Problem to solve:
Would you please restate the data exactly as it stands, apart from the pictures?

::: Given information :::

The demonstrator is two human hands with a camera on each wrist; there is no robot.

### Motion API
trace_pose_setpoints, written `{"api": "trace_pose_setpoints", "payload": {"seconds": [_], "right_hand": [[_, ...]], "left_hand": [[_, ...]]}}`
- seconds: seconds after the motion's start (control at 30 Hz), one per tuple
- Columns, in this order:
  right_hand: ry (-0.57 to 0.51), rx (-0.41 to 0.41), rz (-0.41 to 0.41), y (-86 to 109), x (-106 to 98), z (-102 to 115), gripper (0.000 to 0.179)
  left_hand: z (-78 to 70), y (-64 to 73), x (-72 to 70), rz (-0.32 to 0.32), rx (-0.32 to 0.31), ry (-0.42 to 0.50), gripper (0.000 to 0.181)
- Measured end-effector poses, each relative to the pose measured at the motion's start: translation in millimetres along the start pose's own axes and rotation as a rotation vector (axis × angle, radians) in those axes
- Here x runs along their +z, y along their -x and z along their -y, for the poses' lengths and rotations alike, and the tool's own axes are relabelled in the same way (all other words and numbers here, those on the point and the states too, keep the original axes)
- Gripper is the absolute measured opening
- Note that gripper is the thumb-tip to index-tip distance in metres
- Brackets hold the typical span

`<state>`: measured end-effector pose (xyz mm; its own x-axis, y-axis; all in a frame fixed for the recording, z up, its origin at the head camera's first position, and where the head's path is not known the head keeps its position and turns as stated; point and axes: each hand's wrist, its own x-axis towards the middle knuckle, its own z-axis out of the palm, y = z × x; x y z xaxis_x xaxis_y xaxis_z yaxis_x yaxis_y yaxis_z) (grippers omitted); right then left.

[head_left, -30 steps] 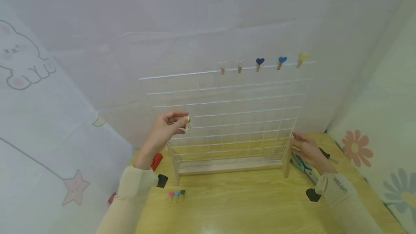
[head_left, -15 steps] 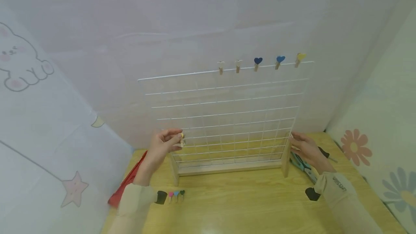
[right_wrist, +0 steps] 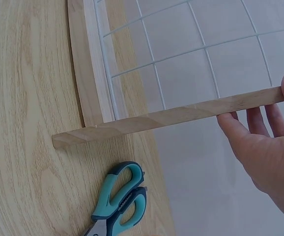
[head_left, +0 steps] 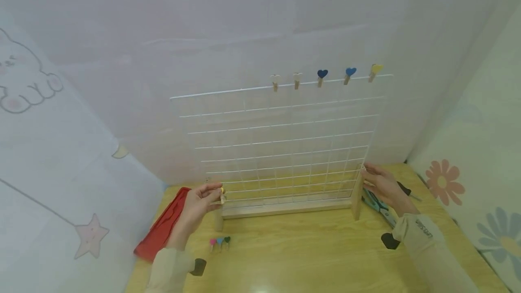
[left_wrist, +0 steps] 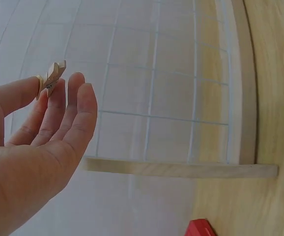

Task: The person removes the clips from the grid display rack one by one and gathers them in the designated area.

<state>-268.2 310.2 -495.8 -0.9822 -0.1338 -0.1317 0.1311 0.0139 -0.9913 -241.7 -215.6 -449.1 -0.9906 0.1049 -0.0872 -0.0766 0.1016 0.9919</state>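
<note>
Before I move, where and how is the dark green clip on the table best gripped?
Pinch the dark green clip by its heart's edges, likely best from above and the right: it ends the row, with the light blue clip close on its left, and the heart is wider than its stem.

Three cameras on one wire grid (head_left: 272, 141)

Up on the wearer's head, one looks forward and down, farthest back, spanning the grid end to end. The left wrist's sits close, turned sideways, facing the clothespin (left_wrist: 52, 78); the right wrist's, likewise close, faces the wooden upright (right_wrist: 166, 118). Head and right-wrist views share the scissors (right_wrist: 107, 211).
</note>
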Motion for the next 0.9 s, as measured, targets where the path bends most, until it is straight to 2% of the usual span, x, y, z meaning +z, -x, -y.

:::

Result below:
The demonstrator is two human hands with a camera on each wrist; there is no robot.

### Motion API
trace_pose_setpoints, written `{"api": "trace_pose_setpoints", "payload": {"seconds": [_], "right_hand": [[_, ...]], "left_hand": [[_, ...]]}}`
- seconds: seconds after the motion's start (control at 30 Hz), one per tuple
- Columns, in this order:
  right_hand: ry (-0.57 to 0.51), rx (-0.41 to 0.41), rz (-0.41 to 0.41), y (-86 to 109), x (-106 to 98), z (-102 to 115), gripper (0.000 to 0.179)
  left_hand: z (-78 to 70), y (-64 to 73), x (-72 to 70), rz (-0.32 to 0.32), rx (-0.32 to 0.31), ry (-0.42 to 0.50), gripper (0.000 to 0.181)
- Measured end-effector poses, each relative to the pose measured at the motion's start: translation in millimetres along the start pose's own axes and rotation as a rotation vector (axis × angle, radians) in those axes
- Here x runs along their +z, y along their -x and z along their -y, for the poses' lengths and rotations alike, and the tool's own axes are relabelled in the same way (all other words and numbers here, those on the point and the states too, keep the original axes)
- Gripper is the absolute measured opening
- Note that gripper is the thumb-tip to index-tip distance in metres
- Brackets hold the typical span

`<state>`: measured end-effector pose (xyz mm; its own x-axis, y-axis; all in a frame fixed for the recording, z up, its origin at the head camera's first position, and where the head's path is not known the head keeps its position and turns as stated; point and axes: each hand's wrist, its own x-axis towards the middle knuckle, its own z-axis out of the palm, y = z × x; x y z xaxis_x xaxis_y xaxis_z yaxis_x yaxis_y yaxis_z) (grippers omitted); right then left.

[head_left, -30 steps] 
[head_left, -15 steps] 
[right_wrist, +0 steps] 
[head_left, +0 steps] 
[left_wrist, +0 steps] 

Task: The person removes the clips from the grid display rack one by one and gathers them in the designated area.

<state>-268.2 310.2 -495.8 -0.9822 -0.1338 -0.1317 0.1311 0.0139 -0.9913 -241.7 -215.6 -449.1 -0.9906 0.1049 -0.0872 -0.0766 0.1016 0.9919</state>
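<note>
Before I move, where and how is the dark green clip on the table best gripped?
Pinch the dark green clip by its heart's edges, likely best from above and the right: it ends the row, with the light blue clip close on its left, and the heart is wider than its stem.

Three cameras on one wire grid (head_left: 272, 141)

Up on the wearer's head, one looks forward and down, farthest back, spanning the grid end to end. The left wrist's sits close, turned sideways, facing the clothespin (left_wrist: 52, 78); the right wrist's, likewise close, faces the wooden upright (right_wrist: 166, 118). Head and right-wrist views share the scissors (right_wrist: 107, 211).
</note>
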Motion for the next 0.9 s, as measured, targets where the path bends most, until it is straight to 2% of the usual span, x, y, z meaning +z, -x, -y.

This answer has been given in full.